Base SAS Interview Questions and Answers Part – 2

11. What is Program Data Vector (PDV)?

Ans: PDV is a logical area in the memory.

How PDV is created?

SAS creates a dataset one observation at a time. Input buffer is created at the time of compilation, for holding a record from external file. PDV is created followed by the creation of input buffer. SAS builds dataset in the PDV area of memory.

12. What is DATA _NULL_?

Ans: The DATA _NULL_ is mainly used to create macro variables. It can also be used to write output without creating a dataset. The idea of “null” here is that we have a data step that actually doesn’t create a data set.

13. What is the difference between ‘+’ operator and SUM function?

Ans: SUM function returns the sum of non-missing arguments whereas “+” operator returns a missing value if any of the arguments are missing.

Suppose we have a data set containing three variables – X, Y and Z. They all have missing values. We wish to compute sum of all the variables.

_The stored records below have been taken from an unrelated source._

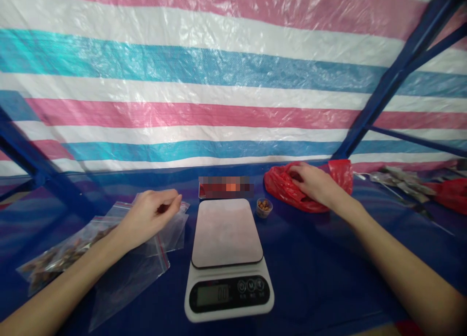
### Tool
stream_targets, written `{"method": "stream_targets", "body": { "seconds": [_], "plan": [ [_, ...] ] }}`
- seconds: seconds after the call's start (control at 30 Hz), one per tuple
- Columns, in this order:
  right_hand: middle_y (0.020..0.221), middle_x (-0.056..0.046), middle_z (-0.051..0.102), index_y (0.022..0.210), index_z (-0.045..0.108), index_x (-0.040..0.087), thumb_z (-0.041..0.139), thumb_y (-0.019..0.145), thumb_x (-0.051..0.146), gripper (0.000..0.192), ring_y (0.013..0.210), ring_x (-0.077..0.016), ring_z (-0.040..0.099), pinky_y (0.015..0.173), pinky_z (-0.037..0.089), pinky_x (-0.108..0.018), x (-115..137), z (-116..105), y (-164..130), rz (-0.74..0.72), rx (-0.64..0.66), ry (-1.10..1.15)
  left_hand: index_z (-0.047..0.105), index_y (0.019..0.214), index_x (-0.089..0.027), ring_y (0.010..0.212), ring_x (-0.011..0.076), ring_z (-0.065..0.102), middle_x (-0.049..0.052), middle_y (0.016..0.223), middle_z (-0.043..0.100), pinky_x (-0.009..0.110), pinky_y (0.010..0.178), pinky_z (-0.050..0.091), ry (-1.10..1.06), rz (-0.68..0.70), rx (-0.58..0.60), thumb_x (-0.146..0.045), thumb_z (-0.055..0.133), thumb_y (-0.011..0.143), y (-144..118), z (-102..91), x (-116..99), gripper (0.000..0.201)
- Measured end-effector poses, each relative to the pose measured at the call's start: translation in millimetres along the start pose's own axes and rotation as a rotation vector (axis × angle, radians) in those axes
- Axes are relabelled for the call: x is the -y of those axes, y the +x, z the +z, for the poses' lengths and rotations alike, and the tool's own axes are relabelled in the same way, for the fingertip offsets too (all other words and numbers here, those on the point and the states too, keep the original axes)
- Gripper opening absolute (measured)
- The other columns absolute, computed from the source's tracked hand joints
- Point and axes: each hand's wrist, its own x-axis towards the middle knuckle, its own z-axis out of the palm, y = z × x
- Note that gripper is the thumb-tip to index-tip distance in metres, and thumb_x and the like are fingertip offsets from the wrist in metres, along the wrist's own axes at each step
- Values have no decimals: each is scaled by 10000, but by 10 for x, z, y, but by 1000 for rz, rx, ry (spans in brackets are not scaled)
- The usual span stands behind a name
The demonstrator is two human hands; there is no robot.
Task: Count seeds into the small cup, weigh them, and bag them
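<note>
My left hand (155, 212) hovers over or rests on several clear zip bags (131, 273), left of the scale; I cannot tell whether it touches them. Its fingers are curled in toward the thumb, and what they hold, if anything, is hidden. My right hand (314, 183) is at a crumpled red plastic bag (277, 183), fingers bent into its folds and closed on it, fingertips partly hidden. Between the hands stands a white kitchen scale (228, 234) with a bare plate; its display seems to read 0.0. A small clear cup (263, 208) of brown pieces sits by its right corner.
Filled zip bags (62, 258) of brownish pieces lie under my left forearm. Behind the scale is a flat item (219, 190), partly blurred out. Several small packets (404, 183) and another red bag (452, 192) lie far right. Blue metal posts (383, 93) and striped sheeting (219, 112) bound the blue table.
</note>
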Motion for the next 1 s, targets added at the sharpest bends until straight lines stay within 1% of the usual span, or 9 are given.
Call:
{"method": "stream_targets", "body": {
  "seconds": [0.07,0.17,0.27,0.43,0.6,0.77,0.83,0.93,1.0],
  "plan": [
    [1279,-170,760,1270,742,170,541,962,156,368,1142,-329,729,936,551,-389,-38,68,11,-17,22,-15,513,644,-200,508,114,430,-41,562,436,256,523,293,-4,11,-7,-417,433,1063,1,8,-3,479],
    [1352,-207,729,1337,712,120,492,966,95,432,1231,-334,705,1029,542,-402,-88,151,24,-63,76,2,487,635,-202,508,115,425,-39,565,425,251,518,291,-11,15,-18,-415,428,1064,4,11,-17,482],
    [1397,-224,708,1370,697,115,442,997,87,453,1275,-333,696,1075,538,-416,-92,189,19,-94,62,23,458,623,-204,507,115,414,-39,560,407,249,518,286,-10,4,-18,-418,433,1061,4,10,-22,487],
    [1431,-190,706,1411,674,163,384,1032,106,481,1309,-322,690,1092,540,-425,-19,164,-6,-70,38,56,538,648,-199,505,120,445,-37,559,466,254,521,298,-12,8,7,-420,429,1068,-3,4,-18,486],
    [1303,-186,764,1254,722,167,431,989,82,403,1182,-309,732,988,548,-382,24,127,17,-116,6,145,549,652,-194,500,116,445,-40,555,468,256,518,294,-14,11,8,-425,424,1073,3,10,-26,496],
    [925,-114,778,885,681,184,490,864,43,239,858,-258,718,789,497,-327,35,54,56,-182,-19,211,525,630,-192,500,111,438,-40,561,442,257,519,287,-17,11,4,-430,417,1068,13,15,-36,510],
    [916,-107,773,863,676,190,488,873,63,227,843,-255,716,772,494,-329,12,23,69,-164,-65,227,528,632,-190,503,110,437,-40,566,440,256,521,285,-19,5,11,-434,416,1067,12,14,-40,510],
    [993,-115,792,947,729,200,511,923,134,229,915,-284,736,832,528,-365,-42,-26,75,-109,-176,217,515,632,-189,507,106,426,-41,572,427,256,527,283,-20,1,20,-432,410,1068,9,15,-42,510],
    [983,-119,796,965,754,208,542,926,178,217,915,-303,736,845,544,-396,-68,-69,69,-61,-229,179,497,628,-189,512,104,412,-42,576,414,256,529,280,-26,4,22,-429,406,1069,7,19,-39,511]
  ]
}}
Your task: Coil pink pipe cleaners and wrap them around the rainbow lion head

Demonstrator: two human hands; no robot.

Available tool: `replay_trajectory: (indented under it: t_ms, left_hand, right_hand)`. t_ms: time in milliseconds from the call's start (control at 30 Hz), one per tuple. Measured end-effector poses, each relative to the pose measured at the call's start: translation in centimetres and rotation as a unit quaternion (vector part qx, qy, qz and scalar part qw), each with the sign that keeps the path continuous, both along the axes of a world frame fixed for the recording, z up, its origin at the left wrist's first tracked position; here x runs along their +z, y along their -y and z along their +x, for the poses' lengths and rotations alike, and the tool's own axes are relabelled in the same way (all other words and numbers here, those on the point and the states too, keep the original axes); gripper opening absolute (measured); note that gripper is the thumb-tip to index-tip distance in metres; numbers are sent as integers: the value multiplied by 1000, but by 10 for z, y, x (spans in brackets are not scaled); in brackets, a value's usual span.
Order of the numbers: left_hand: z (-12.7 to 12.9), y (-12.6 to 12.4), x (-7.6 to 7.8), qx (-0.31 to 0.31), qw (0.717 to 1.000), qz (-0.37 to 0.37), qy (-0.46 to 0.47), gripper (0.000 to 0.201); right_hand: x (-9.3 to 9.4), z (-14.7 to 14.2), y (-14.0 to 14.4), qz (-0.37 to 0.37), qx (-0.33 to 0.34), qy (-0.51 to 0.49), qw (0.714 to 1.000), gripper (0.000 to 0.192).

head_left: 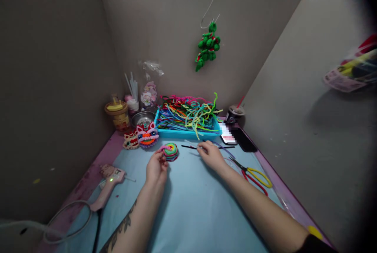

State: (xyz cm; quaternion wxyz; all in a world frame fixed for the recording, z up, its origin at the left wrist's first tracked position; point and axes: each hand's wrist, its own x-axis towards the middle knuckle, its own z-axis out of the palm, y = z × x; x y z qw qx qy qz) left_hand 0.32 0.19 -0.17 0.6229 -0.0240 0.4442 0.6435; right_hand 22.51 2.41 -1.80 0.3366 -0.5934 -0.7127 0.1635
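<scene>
Left hand [156, 166] grasps rainbow pipe-cleaner coil [170, 151], steadying it on blue surface [191, 206]; right hand [210, 155] pinches thin black stick [188, 146], tray of pipe cleaners [188, 131] within reach

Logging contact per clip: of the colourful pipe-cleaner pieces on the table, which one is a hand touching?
The round rainbow coil, held at its edge by the left hand. The lion-face pieces lie untouched behind it.
</scene>
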Motion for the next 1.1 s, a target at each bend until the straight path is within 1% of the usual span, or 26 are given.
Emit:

The data is shown in the image below :

What is the difference between '+' operator and SUM function?

data mydata2;
set mydata;
a=sum(x,y,z);
p=x+y+z;
run;

The output is shown in the image below :

What is the difference between '+' operator and SUM function?

In the output, value of p is missing for 4th, 5th and 6th observations.

14. How to identify and remove unique and duplicate values?

1. Use PROC SORT with NODUPKEY and NODUP Options.
2. Use First. and Last. Variables

The detailed explanation is shown below :

SAMPLE DATA SET

ID Name Score
1 David 45
1 David 74
2 Sam 45
2 Ram 54
3 Bane 87
3 Mary 92
3 Bane 87
4 Dane 23
5 Jenny 87
5 Ken 87
6 Simran 63
8 Priya  72

Create this data set in SAS

data readin;
input ID Name $ Score;
cards;
1   David   45
1   David   74
2   Sam   45
2   Ram   54
3   Bane   87
3   Mary   92
3   Bane   87
4   Dane   23
5   Jenny   87
5   Ken   87
6   Simran   63
8   Priya   72
;
run;

There are several ways to identify and remove unique and duplicate values:

PROC SORT

In PROC SORT, there are two options by which we can remove duplicates.

1. NODUPKEY Option 2. NODUP Option

The NODUPKEY option removes duplicate observations where value of a variable listed in BY statement is repeated while NODUP option removes duplicate observations where values in all the variables are repeated (identical observations).

How to identify and remove unique and duplicate values?

The output is shown below :

 

 

How to identify and remove unique and duplicate values?
SAS : NODUPKEY vs NODUP

The NODUPKEY has deleted 5 observations with duplicate values whereas NODUP has not deleted any observations.

Why no value has been deleted when NODUP option is used?

Although ID 3 has two identical records (See observation 5 and 7), NODUP option has not removed them. It is because they are not next to one another in the dataset and SAS only looks at one record back.

To fix this issue, sort on all the variables in the dataset READIN.
To sort by all the variables without having to list them all in the program, you can use the keywork ‘_ALL_’ in the BY statement (see below).

PROC SORT DATA = readin NODUP;
BY _all_;
RUN;

The output is shown below :

How to identify and remove unique and duplicate values?
SAS NODUP Output

15. Difference between NODUP and NODUPKEY Options?

Ans: The NODUPKEY option removes duplicate observations where value of a variable listed in BY statement is repeated while NODUP option removes duplicate observations where values in all the variables are repeated (identical observations).

See the detailed explanation for this question above (Q14).

16. What are _numeric_ and _character_ and what do they do?

Ans: 

1. _NUMERIC_ specifies all numeric variables that are already defined in the current DATA step.
2. _CHARACTER_ specifies all character variables that are currently defined in the current DATA step.
3. _ALL_ specifies all variables that are currently defined in the current DATA step.

Example : To include all the numeric variables in PROC MEANS
proc means;
var _numeric_;
run;

17. How to sort in descending order?

Ans: Use DESCENDING keyword in PROC SORT code. The example below shows the use of the descending keyword.

PROC SORT DATA=auto;
BY DESCENDING engine ;
RUN ;

18. Under what circumstances would you code a SELECT construct instead of IF statements?

Ans: When you have a long series of mutually exclusive conditions and the comparison is numeric, using a SELECT group is slightly more efficient than using IF-THEN or IF-THEN-ELSE statements because CPU time is reduced.

The syntax for SELECT WHEN is as follows :

SELECT (condition);
WHEN (1) x=x;
WHEN (2) x=x*2;
OTHERWISE x=x-1;
END;

Example :

SELECT (str);
WHEN (‘Sun’) wage=wage*1.5;
WHEN (‘Sat’) wage=wage*1.3;
OTHERWISE DO;
wage=wage+1;
bonus=0;
END;
END;

19. How to convert a numeric variable to a character variable?

Ans: You must create a differently-named variable using the PUT function.

The example below shows the use of the PUT function.

charvar = put(numvar, 7.) ;

20. How to convert a character variable to a numeric variable?

Ans: You must create a differently-named variable using the INPUT function.

The example below shows the use of the INPUT function.

numvar=input(charvar,4.0);